Central European cuisine consists of the culinary customs, traditions and cuisines of the nations of Central Europe.

The cuisines within each country in the region is strongly influenced by the local climate. For example, German, Austrian and Swiss cuisines show many similarities, yet differ from the highlander cuisines in their respective countries, while in settlements closer to rivers or lakes, more fish and various seafood can be found more frequently. More mountainous areas near the Alps house dishes that contain cheese, milk and butter among other dairy products.

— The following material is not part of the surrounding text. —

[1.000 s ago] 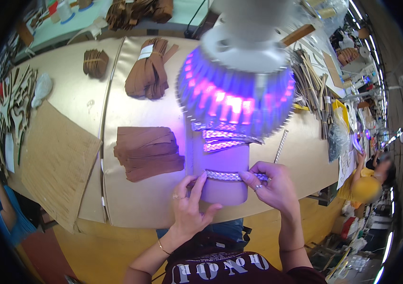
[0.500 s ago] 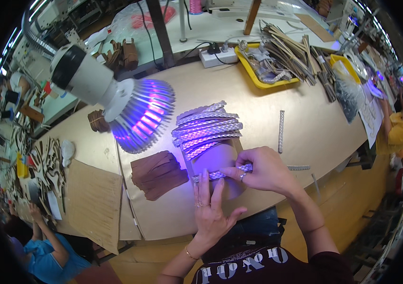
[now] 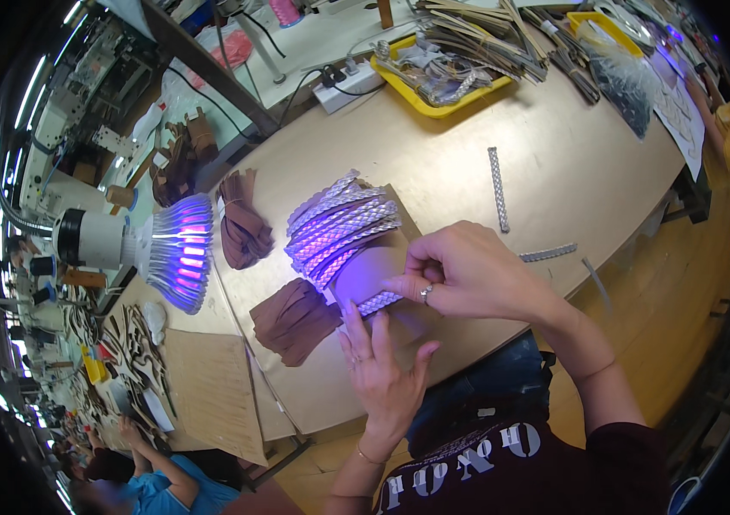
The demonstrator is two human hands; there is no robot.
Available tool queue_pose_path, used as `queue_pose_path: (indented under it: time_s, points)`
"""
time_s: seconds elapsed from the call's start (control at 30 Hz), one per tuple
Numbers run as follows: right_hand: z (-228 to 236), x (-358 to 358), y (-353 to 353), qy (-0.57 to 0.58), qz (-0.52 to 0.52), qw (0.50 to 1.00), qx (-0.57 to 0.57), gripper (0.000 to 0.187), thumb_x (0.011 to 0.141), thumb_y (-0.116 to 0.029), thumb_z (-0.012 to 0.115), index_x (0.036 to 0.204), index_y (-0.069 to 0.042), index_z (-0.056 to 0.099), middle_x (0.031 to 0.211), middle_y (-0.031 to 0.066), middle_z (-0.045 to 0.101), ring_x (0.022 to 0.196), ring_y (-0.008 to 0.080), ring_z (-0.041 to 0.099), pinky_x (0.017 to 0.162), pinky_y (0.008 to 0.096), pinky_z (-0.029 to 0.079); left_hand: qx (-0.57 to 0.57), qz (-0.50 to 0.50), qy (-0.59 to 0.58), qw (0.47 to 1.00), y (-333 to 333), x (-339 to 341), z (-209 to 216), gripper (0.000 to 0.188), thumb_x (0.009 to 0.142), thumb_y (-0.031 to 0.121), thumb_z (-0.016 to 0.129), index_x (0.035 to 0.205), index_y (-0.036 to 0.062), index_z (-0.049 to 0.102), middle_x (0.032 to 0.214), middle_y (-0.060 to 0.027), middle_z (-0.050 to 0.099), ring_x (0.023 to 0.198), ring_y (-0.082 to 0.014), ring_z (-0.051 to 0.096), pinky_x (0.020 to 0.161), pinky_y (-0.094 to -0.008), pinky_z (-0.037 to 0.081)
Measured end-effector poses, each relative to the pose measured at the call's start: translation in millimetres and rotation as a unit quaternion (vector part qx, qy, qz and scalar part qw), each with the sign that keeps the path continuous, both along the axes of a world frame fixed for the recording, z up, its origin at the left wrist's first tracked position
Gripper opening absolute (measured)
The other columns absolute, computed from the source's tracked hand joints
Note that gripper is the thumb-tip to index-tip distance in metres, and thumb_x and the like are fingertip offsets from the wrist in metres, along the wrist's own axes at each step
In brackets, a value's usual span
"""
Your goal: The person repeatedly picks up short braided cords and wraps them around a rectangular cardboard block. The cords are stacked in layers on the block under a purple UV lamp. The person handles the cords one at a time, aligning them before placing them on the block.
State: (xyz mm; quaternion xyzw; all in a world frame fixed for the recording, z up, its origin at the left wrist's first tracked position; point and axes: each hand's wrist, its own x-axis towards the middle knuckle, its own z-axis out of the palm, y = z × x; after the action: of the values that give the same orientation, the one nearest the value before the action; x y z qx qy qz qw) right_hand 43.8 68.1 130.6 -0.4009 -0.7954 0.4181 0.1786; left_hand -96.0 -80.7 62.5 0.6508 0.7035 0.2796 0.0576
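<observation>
My right hand (image 3: pixel 466 273) pinches the end of a silver braided strip (image 3: pixel 376 302) lying across a brown leather piece (image 3: pixel 373 287) on the workbench (image 3: pixel 554 163). My left hand (image 3: pixel 379 369) lies flat with fingers spread, pressing the leather and the strip's near end. Just beyond them is a row of several more silver braided strips (image 3: pixel 339 227), lit violet by a lamp (image 3: pixel 159 249) hanging at the left. A stack of brown leather pieces (image 3: pixel 294 319) sits left of my left hand.
Two loose braided strips (image 3: pixel 495 187) (image 3: pixel 548 253) lie to the right on the bench. A yellow tray (image 3: pixel 433 81) with scraps and a power strip (image 3: pixel 343 86) stand at the back. More brown leather bundles (image 3: pixel 243 227) lie behind. Another person (image 3: pixel 137 476) works at lower left.
The view has swung, so the lamp now sits far left instead of overhead. My hands stay on the same strip and leather piece; the right hand has closed in on the strip's end.
</observation>
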Motion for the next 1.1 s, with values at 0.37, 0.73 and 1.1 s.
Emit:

While Croatia, Hungary, Lithuania, Poland, Slovakia and Slovenia are often geographically regarded as Central European, their cuisines are considerably dissimilar to the cuisines of Austria, Germany and Switzerland. Lithuanian, Polish and Slovak cuisine are often alternatively regarded as part of the eastern European culinary sphere due to ties with East Slavic cuisines. Croatian, Hungarian and Slovenian cuisine are often associated with Balkan cuisine, as a result of significant shared cultural and gastronomic ties.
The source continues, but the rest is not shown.